Я достал мобильник и попытался дозвониться, однако поговорить мне удалось только с автоответчиком.
—Дэв, это Джейс. Кажется, меня уволили. Или не совсем уволили, но понизили в должности. Несмотря на то что это и так было неофициально. Я смогу писать для них в качестве фрилансера, но… позвони мне, ладно?
Наговорив сообщение, я уставился в окно. Запах картошки фри невидимой пеленой поднимался над Каледониан-роуд, причем такой плотный, что еще немного — и его можно будет заметить невооруженным глазом. Он обволакивал людей, спешивших мимо с полными ветчины и ливера сумками из супермаркета «Айсленд». Какой-то мужчина у дверей эфиопского ресторана переминался с ноги на ногу и тряс зажигалку в попытке извлечь из нее последний, тусклый язычок пламени.
Я включил телевизор, но легче не стало. Единственное, что мне сейчас было нужно,— это выпить, но одному здесь, на нашей улице, пить не хотелось. Есть места, где это нормально — Шарлотт-стрит к примеру,— но здесь, на Кэлли, такое плохо кончается.
Искать что-то в холодильнике было тоже бесполезно, поскольку пиво у нас надолго не задерживалось и обычно выпивалось в день покупки, так что к утру, как правило, от него не оставалось и следа. Я захлопнул дверцу и на автомате включил чайник, но тут же утратил к нему интерес, вспомнив, что Дэв продолжает покупать у Павла «Ежиновку». У нас всегда есть эта бурда. Даже если ты выпил столько, сколько в тебя влезло, все равно оставалось еще чуть-чуть.
Я открывал шкаф за шкафом, отодвигал потрескавшиеся чашки, даже заглянул за тостер и туда, куда никогда раньше не лазил. «Ежиновки» не было.
Комната Дэва.
Я постучал, прекрасно зная, что его там нет, просто мне хочется думать, что другие будут вести себя так же, заходя в мою комнату. Подождав немного, на случай если бы кто-нибудь отозвался, я отворил дверь.

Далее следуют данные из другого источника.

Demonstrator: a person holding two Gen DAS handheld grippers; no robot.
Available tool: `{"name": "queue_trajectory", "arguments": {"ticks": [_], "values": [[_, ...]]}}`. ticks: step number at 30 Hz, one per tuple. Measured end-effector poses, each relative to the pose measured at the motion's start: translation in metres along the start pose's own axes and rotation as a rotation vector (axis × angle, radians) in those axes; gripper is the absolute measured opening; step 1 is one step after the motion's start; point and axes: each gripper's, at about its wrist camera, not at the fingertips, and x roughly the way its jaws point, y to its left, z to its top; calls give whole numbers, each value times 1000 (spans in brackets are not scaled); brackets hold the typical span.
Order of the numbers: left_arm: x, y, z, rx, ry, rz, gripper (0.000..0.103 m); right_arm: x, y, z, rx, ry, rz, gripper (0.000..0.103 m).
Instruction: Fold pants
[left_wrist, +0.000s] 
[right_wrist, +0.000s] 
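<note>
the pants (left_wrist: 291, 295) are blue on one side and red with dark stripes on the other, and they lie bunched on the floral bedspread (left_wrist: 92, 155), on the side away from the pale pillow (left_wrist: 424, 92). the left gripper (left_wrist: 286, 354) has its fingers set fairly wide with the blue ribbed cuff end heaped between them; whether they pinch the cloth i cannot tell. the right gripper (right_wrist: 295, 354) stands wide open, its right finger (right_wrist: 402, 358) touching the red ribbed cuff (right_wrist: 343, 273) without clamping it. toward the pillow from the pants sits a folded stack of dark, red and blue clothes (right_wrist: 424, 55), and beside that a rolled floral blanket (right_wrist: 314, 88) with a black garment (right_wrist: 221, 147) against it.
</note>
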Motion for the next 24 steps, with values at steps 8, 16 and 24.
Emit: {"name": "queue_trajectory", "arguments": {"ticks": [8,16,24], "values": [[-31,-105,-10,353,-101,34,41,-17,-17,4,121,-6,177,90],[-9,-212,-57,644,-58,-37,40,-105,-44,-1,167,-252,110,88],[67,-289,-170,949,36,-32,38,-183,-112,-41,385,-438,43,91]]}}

Дэв раздернул шторы, невыключенное радио тихо что-то бормотало. Я пробрался сквозь минное поле, усеянное картриджами с играми и кроссовками, к ночному столику. На нем в окружении кружек стояла бутылка, венчавшая стопку бумаг.
—Привет,— поздоровался я, поскольку видел по телевизору, что людям свойственно разговаривать с неодушевленными объектами, если они им рады, и схватил бутылку за липкое горлышко.
К донышку пристала подставка под кружку, принесенная Дэвом из какого-то бара. Я оторвал ее и положил на стол, но в этот момент кое-что на столе привлекло мое внимание. Может быть, это был фиолетовый круг, а может быть, слова, выделенные засохшим ежевичным ликером, или, может быть, я всегда ищу, где бы разжиться чем-нибудь по дешевке, и эти слова значат для меня больше, чем для остальных.
Здесь, на столе, на верхнем листе подшитой стопки бумаг, над фотографией моей комнаты с моими вещами и комнаты Дэва с его вещами, и рядом с фотографией магазина на первом этаже, рядом с тем местом, которое все считают борделем, хотя, еще раз заявляю, оно им не является… стояли слова: «Продается. Торг уместен. Не под сетевой ресторан».